CAN YOU DIG IT?

Nov 20th, 2007 | By | Category: Columns

So, sometimes people ask me “What do you like in a story?” or they ask me “What’s your favorite movie?” or they ask me “How did you get to be so disturbed?”

The answer to all of those is probably The Warriors.

With most of my favorite movies you can say, “That movie sort of sucks,” and I will be happy to agree with you – I am really devoted to a lot of sucky movies. I know this about myself, and I’m fine with it. But if someone says “The Warriors sort of sucks,” I say, “You’ll have to prove that to me.” And why?

Because it is AWESOME. How awesome? Picspam below. Uh, spoilers, obviously.

The narrative structure of the Warriors is incredibly simple; nine gang members who have left their Coney Island turf for a rally in the Bronx are trapped when everything goes south, and forced to try to make their way home unarmed, with every gang and every cop in the city looking for them. The gang functions as a collective hero – each member’s goal is almost exactly the same (I’ll get to the differences momentarily), and nearly all their actions reflect the singular, uniform drive to meet that goal.  When you deviate, you are punished. Sort of awesome, but also sort of weird.

And really, if you havent’ seen the movie, the plot summary is not going to do it for you: “It’s about a gang who gets trapped in the Bronx and have to make it home to Coney Island” sounds like the beginning of a math problem. (The Anabasis, on which The Warriors is based, has an extremely similar structure, I am told, but I am an illiterate heathen who has never read it, so for all I know it could be about Greek sandal vendors getting into fights.)

However, once you start cracking this movie open, it’s like cracking an egg, only to find another egg inside it, with a Russian nesting doll inside THAT, and Chuck Norris in the middle.

All pictures, by the way, are from the awesome Warriors movie site; I shoved them into my gallery so I don’t hotlink the poor dude/tte.

THE WARRIORS


from left: Cleon (Warlord), Rembrandt (Artist), Chochise (muscle), Cowboy (hat-carrier? I dunno, he’s sort of useless), Ajax (muscle), Vermin (bearer), Swan (War Chief/Warlord), Fox (Diplomat), Snow (Muscle, cool cat)
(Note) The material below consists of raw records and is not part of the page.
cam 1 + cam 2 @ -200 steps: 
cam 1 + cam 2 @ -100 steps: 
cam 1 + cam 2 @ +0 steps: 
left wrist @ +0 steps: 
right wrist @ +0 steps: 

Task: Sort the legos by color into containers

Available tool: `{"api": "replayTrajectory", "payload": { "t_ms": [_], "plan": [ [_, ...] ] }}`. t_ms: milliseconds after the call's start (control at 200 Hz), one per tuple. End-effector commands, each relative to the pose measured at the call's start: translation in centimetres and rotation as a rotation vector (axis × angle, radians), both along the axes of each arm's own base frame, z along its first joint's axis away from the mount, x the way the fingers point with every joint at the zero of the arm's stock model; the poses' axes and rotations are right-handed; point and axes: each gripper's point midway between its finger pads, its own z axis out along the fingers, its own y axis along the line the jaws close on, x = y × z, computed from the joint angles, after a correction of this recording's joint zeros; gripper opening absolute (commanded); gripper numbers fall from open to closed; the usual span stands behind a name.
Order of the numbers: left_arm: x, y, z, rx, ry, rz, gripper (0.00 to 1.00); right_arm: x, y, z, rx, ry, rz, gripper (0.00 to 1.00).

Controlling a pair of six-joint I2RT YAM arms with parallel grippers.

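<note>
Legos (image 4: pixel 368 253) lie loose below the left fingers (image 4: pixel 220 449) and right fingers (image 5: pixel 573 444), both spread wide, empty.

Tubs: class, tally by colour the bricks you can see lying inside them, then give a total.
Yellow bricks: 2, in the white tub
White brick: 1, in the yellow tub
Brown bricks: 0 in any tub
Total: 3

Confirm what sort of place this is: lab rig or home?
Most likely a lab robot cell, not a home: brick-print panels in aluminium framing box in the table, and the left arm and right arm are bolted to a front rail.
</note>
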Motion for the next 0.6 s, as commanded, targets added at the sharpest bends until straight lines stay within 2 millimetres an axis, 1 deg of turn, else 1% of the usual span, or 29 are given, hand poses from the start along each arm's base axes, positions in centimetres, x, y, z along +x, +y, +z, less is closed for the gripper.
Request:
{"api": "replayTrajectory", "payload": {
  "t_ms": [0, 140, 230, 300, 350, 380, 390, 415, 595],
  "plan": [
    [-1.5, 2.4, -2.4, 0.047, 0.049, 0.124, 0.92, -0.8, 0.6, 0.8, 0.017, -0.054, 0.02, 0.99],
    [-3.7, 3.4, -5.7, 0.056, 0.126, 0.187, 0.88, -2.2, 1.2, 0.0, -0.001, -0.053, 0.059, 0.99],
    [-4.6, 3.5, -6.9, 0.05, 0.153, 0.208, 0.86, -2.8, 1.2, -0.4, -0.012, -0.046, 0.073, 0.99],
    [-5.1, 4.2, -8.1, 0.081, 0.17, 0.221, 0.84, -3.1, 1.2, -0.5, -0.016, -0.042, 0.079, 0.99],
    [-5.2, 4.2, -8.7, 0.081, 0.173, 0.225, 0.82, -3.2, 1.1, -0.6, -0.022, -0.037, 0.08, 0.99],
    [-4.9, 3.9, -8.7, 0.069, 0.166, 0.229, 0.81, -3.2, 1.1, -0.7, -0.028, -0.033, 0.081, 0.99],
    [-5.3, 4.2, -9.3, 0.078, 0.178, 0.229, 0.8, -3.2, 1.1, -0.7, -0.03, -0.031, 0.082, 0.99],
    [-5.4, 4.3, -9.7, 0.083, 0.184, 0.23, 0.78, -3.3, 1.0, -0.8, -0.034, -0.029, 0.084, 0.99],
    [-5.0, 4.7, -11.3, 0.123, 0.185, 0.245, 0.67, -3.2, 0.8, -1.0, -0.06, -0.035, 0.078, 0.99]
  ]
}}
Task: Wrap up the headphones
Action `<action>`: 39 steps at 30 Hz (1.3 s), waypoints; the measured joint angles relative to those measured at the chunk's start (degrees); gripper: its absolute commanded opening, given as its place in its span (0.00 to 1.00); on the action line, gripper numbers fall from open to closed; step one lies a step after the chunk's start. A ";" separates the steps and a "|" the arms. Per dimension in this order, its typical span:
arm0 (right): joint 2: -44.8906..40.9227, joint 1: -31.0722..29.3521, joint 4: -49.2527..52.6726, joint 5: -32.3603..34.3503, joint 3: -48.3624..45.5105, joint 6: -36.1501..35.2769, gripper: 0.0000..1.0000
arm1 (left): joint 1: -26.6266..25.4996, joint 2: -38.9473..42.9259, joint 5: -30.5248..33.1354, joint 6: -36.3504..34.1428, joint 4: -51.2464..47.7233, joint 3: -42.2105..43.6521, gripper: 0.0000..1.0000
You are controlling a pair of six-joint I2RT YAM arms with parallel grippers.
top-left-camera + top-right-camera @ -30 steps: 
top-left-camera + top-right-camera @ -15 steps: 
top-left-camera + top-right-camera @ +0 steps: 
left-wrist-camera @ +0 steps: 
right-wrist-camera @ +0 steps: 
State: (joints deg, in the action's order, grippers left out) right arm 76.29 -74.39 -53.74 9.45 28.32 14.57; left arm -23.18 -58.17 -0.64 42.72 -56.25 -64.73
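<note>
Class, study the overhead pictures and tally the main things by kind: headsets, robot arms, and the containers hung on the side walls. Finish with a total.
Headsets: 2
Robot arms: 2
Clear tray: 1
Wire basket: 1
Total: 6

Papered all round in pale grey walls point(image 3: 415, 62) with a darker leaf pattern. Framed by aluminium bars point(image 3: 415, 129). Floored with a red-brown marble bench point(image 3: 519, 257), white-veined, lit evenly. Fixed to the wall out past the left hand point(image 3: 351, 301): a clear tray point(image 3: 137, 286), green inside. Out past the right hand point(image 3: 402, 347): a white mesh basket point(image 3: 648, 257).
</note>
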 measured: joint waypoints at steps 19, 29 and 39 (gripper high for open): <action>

The Warriors are introduced during the movie’s opening sequence as we flash back and forth to the gangs that are heading for the Bronx for the big rally. Now, the first, like, eight times you see this movie you might not pay attention to the intros, because you’ll be looking for the High Hats:

MIMES IN TOP HATS. I am serious.

But eventually, you’ll start to recognize the individual gang members by their one-track minds; this action-movie trope might be lame, but since it’s a collective hero we can all pretend they’re just facets of the same dude and it gets interesting, or you can just enjoy the fact that by the 3 minute mark you can already tell that Swan, Snow, Fox, and Rembrandt are pretty smart, and that everyone else is screwed.

Anyway, 9 unarmed representatives from most of the gangs in the ctiy have gathered at the behest of Cyrus, the leader of the Riffs, the biggest gang in the city. Note that most gangs send nine people out of their ranks; the nine Warriors are their entire gang. Just something to keep in mind. It’s like awesome-broth flavoring the soup of this movie.

Cyrus’ speech has apparently become the most famous thing in this movie, and his “Caaaaaaan yooooooou dig iiiiiiiiiiiiit?” has been samples for any number of cool things. I had no idea about this until someone was like, “The Warriors? Isn’t that where [musical artist I can’t remember] got the sound sample from?” Anyway, Cyrus knows how to give a speech, you guys:

…on a playground. Aw, yeah.

His speech is a rousing call for all the city’s warring gangs to lay down their beefs with each other and organize into a single force that would be able to whup police ass and basically run the city. And it’s totally working, until.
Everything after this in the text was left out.